··· RECORDS SUPPLIED ···
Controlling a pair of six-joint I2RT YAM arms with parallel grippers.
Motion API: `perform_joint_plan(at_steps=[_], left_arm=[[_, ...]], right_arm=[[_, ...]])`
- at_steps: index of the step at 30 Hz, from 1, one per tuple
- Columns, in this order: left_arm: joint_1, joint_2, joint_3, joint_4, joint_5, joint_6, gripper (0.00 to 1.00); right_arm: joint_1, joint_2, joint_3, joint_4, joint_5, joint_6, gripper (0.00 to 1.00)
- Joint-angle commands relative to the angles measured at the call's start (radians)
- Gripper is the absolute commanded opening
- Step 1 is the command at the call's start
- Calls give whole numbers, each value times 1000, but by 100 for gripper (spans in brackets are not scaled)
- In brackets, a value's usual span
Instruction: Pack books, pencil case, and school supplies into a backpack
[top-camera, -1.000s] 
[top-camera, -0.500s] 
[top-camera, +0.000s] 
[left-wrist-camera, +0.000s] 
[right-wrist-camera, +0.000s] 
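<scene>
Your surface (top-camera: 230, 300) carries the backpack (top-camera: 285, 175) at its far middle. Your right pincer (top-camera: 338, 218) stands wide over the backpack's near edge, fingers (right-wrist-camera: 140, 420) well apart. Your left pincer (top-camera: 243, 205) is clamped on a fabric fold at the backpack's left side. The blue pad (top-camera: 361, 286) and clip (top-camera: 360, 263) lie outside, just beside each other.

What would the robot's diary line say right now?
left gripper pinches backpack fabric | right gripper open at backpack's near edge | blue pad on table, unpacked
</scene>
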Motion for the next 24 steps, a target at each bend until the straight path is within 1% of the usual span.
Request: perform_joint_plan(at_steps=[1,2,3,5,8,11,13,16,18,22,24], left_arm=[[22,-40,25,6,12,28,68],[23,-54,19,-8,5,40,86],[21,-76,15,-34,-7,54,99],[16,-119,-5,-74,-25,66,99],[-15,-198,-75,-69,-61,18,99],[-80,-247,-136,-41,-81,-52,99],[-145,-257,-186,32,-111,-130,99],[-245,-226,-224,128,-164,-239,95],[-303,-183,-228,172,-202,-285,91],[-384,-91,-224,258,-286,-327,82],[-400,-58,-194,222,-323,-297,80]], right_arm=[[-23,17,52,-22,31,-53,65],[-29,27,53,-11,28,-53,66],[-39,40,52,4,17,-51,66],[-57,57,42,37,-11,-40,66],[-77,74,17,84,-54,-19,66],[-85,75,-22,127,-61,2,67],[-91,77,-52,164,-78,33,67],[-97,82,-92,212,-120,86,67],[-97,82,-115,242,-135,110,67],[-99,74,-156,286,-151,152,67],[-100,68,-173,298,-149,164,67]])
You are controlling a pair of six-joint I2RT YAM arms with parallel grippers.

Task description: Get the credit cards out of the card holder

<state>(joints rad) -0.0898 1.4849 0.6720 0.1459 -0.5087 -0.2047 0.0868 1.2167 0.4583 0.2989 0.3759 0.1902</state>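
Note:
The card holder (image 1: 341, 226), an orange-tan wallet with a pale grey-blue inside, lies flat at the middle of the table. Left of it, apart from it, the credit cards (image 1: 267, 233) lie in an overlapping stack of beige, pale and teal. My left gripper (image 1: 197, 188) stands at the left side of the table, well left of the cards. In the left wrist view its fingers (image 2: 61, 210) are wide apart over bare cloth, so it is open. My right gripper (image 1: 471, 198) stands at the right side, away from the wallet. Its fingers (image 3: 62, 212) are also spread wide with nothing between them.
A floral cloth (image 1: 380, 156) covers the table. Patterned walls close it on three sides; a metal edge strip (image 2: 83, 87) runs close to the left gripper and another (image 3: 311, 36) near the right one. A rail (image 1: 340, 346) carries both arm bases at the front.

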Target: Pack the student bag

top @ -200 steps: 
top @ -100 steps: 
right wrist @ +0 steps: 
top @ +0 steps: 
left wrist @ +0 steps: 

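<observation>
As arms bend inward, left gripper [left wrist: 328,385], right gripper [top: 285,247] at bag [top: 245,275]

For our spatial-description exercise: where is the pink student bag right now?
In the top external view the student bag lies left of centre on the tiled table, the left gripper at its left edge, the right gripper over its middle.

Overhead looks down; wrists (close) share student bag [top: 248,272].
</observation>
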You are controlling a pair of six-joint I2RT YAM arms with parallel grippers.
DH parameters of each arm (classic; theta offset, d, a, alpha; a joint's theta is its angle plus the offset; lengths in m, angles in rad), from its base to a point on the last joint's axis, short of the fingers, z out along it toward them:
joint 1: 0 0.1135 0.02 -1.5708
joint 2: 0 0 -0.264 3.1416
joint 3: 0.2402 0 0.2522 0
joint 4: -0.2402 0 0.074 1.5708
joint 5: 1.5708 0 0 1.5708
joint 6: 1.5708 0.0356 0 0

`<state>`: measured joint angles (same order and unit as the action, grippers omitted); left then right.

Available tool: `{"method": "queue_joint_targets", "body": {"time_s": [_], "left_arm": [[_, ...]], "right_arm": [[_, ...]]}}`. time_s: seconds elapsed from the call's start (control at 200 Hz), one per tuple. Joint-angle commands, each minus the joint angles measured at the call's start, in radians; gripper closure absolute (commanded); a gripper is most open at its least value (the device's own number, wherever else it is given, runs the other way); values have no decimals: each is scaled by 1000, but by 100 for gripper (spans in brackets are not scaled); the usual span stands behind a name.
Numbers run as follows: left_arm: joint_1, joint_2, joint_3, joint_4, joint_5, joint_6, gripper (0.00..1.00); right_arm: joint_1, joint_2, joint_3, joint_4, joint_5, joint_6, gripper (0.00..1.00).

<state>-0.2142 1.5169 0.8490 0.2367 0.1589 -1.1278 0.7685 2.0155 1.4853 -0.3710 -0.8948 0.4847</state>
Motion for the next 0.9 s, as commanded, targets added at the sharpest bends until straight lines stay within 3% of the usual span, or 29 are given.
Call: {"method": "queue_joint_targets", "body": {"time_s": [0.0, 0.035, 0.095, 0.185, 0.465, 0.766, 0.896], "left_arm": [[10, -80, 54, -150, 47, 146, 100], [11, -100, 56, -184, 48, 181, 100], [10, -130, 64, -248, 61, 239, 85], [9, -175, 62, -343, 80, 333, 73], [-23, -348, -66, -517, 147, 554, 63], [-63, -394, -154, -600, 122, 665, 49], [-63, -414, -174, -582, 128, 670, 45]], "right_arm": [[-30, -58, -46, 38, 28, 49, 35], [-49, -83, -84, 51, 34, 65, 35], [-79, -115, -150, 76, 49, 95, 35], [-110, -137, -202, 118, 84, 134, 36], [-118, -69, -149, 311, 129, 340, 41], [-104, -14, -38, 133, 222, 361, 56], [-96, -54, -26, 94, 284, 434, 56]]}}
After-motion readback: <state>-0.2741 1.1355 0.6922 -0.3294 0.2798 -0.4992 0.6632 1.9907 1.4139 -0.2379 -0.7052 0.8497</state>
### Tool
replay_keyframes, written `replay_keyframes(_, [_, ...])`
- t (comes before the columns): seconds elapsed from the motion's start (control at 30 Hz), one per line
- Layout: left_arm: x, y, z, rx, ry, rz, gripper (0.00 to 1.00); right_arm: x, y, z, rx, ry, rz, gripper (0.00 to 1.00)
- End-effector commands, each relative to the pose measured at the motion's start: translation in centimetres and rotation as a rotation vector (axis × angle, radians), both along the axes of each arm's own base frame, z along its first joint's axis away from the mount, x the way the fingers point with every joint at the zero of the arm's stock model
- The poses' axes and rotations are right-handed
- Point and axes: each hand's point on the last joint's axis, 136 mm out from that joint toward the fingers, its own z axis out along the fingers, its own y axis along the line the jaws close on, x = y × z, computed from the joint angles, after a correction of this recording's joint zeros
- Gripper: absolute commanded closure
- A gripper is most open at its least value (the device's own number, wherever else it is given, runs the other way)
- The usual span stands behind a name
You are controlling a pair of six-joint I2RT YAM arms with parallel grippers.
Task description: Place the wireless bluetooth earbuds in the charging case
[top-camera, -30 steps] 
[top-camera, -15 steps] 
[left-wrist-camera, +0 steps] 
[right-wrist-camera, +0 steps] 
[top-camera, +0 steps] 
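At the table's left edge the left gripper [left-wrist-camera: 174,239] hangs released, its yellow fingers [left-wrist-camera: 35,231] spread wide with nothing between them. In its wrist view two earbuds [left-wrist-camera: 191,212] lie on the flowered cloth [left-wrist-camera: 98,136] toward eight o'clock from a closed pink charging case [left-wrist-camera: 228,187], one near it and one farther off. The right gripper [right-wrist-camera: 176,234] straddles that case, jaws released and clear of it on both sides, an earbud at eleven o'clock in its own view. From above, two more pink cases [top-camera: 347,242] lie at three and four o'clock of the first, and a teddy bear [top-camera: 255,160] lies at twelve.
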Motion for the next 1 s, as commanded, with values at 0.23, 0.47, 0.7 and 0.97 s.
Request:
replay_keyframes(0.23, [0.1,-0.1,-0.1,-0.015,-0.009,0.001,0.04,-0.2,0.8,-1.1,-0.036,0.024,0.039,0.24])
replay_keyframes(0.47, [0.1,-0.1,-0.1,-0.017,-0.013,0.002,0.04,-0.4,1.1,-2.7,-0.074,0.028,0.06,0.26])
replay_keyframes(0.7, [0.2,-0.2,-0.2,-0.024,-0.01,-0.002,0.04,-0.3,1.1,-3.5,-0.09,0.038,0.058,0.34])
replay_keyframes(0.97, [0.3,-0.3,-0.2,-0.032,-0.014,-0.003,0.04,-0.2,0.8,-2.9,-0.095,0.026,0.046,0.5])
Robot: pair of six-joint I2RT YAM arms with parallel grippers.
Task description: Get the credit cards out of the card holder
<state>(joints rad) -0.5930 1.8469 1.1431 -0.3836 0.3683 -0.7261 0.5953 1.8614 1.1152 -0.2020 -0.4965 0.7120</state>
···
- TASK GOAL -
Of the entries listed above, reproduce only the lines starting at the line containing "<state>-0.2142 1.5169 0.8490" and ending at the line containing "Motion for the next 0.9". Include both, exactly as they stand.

- WRITTEN ANSWER -
<state>-0.2142 1.5169 0.8490 0.2367 0.1589 -1.1278 0.7685 2.0155 1.4853 -0.3710 -0.8948 0.4847</state>
Motion for the next 0.9 s, as commanded, targets added at the sharpest bends until straight lines stay within 3% of the usual span, or 29 are given.

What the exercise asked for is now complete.